WORK INSTRUCTIONS:
Give back all of the data, word for word.

+ + + +

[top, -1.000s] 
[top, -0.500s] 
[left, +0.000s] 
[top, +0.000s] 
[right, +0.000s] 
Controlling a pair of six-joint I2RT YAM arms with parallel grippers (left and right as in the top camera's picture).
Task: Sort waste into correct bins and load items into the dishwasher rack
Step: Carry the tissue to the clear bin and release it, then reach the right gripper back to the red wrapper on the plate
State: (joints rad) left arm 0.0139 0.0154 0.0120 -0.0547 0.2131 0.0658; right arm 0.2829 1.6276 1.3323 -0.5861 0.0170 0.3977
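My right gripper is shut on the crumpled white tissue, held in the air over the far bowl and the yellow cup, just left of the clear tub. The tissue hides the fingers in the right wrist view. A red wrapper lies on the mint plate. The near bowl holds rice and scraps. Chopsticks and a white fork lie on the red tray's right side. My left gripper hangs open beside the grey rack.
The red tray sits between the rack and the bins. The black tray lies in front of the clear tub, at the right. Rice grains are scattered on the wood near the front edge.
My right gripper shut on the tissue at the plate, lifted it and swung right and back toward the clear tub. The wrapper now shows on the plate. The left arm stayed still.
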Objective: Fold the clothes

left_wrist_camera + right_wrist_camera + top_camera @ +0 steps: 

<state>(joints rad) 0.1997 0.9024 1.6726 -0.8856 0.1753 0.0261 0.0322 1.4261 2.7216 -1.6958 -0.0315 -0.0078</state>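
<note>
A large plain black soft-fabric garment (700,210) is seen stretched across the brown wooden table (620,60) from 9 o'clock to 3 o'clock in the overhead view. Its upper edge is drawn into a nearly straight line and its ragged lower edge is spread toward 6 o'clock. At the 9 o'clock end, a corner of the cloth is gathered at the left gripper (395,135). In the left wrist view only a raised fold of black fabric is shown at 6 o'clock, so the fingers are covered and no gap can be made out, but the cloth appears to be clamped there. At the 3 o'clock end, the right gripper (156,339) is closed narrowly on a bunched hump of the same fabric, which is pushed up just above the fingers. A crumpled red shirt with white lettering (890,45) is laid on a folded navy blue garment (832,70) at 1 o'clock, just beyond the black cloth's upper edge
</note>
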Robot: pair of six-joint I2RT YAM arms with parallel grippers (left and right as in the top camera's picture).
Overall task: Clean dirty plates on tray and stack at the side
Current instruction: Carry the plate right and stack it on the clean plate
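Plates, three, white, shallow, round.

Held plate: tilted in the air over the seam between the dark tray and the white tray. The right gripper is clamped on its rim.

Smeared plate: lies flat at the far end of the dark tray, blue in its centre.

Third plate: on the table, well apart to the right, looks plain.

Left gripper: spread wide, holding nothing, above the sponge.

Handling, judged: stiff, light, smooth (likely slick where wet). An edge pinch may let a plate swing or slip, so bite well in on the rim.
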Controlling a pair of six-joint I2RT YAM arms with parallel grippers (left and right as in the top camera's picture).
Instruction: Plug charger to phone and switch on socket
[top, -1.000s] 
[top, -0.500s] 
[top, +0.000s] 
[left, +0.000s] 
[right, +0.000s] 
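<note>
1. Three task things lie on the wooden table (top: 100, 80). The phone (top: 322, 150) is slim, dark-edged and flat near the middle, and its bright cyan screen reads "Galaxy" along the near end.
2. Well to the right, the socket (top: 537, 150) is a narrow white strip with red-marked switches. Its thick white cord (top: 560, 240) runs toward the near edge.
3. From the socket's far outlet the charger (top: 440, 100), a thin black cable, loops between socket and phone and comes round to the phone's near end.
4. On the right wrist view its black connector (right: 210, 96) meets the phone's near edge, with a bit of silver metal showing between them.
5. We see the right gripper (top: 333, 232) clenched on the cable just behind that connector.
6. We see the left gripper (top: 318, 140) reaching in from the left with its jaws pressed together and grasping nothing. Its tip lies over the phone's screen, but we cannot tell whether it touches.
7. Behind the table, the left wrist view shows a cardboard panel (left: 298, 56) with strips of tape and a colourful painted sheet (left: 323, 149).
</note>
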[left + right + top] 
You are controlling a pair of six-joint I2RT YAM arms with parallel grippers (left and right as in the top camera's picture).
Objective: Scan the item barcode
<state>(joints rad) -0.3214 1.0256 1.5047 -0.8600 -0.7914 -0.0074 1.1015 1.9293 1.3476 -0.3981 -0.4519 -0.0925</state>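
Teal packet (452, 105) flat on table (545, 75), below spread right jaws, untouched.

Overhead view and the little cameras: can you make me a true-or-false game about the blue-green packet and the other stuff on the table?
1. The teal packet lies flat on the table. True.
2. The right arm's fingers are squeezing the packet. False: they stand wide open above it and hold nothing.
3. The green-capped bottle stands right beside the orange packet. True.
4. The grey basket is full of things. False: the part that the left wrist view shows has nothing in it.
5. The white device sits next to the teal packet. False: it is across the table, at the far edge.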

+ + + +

ANSWER FOR THIS EXERCISE:
[top, -1.000s] 
[top, -0.500s] 
[left, +0.000s] 
[top, +0.000s] 
[right, +0.000s] 
Controlling a pair of six-joint I2RT YAM arms with parallel grippers (left and right as in the top camera's picture).
Task: Sort waste into correct bins and load items into the dishwasher rack
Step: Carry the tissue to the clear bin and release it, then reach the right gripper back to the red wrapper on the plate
State: (joints rad) left arm 0.0139 0.0154 0.0120 -0.0547 0.2131 0.0658; right arm 0.2829 1.6276 1.3323 -0.5861 0.0170 0.3977
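My right gripper is shut on the crumpled white tissue, held in the air over the far bowl and the yellow cup, just left of the clear tub. The tissue hides the fingers in the right wrist view. A red wrapper lies on the mint plate. The near bowl holds rice and scraps. Chopsticks and a white fork lie on the red tray's right side. My left gripper hangs open beside the grey rack.
The red tray sits between the rack and the bins. The black tray lies in front of the clear tub, at the right. Rice grains are scattered on the wood near the front edge.
My right gripper shut on the tissue at the plate, lifted it and swung right and back toward the clear tub. The wrapper now shows on the plate. The left arm stayed still.
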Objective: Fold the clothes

left_wrist_camera + right_wrist_camera + top_camera @ +0 steps: 

<state>(joints rad) 0.1997 0.9024 1.6726 -0.8856 0.1753 0.0261 0.0322 1.4261 2.7216 -1.6958 -0.0315 -0.0078</state>
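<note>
A large plain black soft-fabric garment (700,210) is seen stretched across the brown wooden table (620,60) from 9 o'clock to 3 o'clock in the overhead view. Its upper edge is drawn into a nearly straight line and its ragged lower edge is spread toward 6 o'clock. At the 9 o'clock end, a corner of the cloth is gathered at the left gripper (395,135). In the left wrist view only a raised fold of black fabric is shown at 6 o'clock, so the fingers are covered and no gap can be made out, but the cloth appears to be clamped there. At the 3 o'clock end, the right gripper (156,339) is closed narrowly on a bunched hump of the same fabric, which is pushed up just above the fingers. A crumpled red shirt with white lettering (890,45) is laid on a folded navy blue garment (832,70) at 1 o'clock, just beyond the black cloth's upper edge
</note>
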Robot: pair of six-joint I2RT YAM arms with parallel grippers (left and right as in the top camera's picture).
Overall task: Clean dirty plates on tray and stack at the side
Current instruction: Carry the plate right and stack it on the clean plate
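Plates, three, white, shallow, round.

Held plate: tilted in the air over the seam between the dark tray and the white tray. The right gripper is clamped on its rim.

Smeared plate: lies flat at the far end of the dark tray, blue in its centre.

Third plate: on the table, well apart to the right, looks plain.

Left gripper: spread wide, holding nothing, above the sponge.

Handling, judged: stiff, light, smooth (likely slick where wet). An edge pinch may let a plate swing or slip, so bite well in on the rim.
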Controlling a pair of six-joint I2RT YAM arms with parallel grippers (left and right as in the top camera's picture).
Instruction: Plug charger to phone and switch on socket
[top, -1.000s] 
[top, -0.500s] 
[top, +0.000s] 
[left, +0.000s] 
[right, +0.000s] 
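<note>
1. Three task things lie on the wooden table (top: 100, 80). The phone (top: 322, 150) is slim, dark-edged and flat near the middle, and its bright cyan screen reads "Galaxy" along the near end.
2. Well to the right, the socket (top: 537, 150) is a narrow white strip with red-marked switches. Its thick white cord (top: 560, 240) runs toward the near edge.
3. From the socket's far outlet the charger (top: 440, 100), a thin black cable, loops between socket and phone and comes round to the phone's near end.
4. On the right wrist view its black connector (right: 210, 96) meets the phone's near edge, with a bit of silver metal showing between them.
5. We see the right gripper (top: 333, 232) clenched on the cable just behind that connector.
6. We see the left gripper (top: 318, 140) reaching in from the left with its jaws pressed together and grasping nothing. Its tip lies over the phone's screen, but we cannot tell whether it touches.
7. Behind the table, the left wrist view shows a cardboard panel (left: 298, 56) with strips of tape and a colourful painted sheet (left: 323, 149).
</note>
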[left + right + top] 
You are controlling a pair of six-joint I2RT YAM arms with parallel grippers (left and right as in the top camera's picture).
Objective: Scan the item barcode
<state>(joints rad) -0.3214 1.0256 1.5047 -0.8600 -0.7914 -0.0074 1.1015 1.9293 1.3476 -0.3981 -0.4519 -0.0925</state>
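Teal packet (452, 105) flat on table (545, 75), below spread right jaws, untouched.

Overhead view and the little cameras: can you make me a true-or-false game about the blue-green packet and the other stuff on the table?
1. The teal packet lies flat on the table. True.
2. The right arm's fingers are squeezing the packet. False: they stand wide open above it and hold nothing.
3. The green-capped bottle stands right beside the orange packet. True.
4. The grey basket is full of things. False: the part that the left wrist view shows has nothing in it.
5. The white device sits next to the teal packet. False: it is across the table, at the far edge.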

The exercise requires no further answer.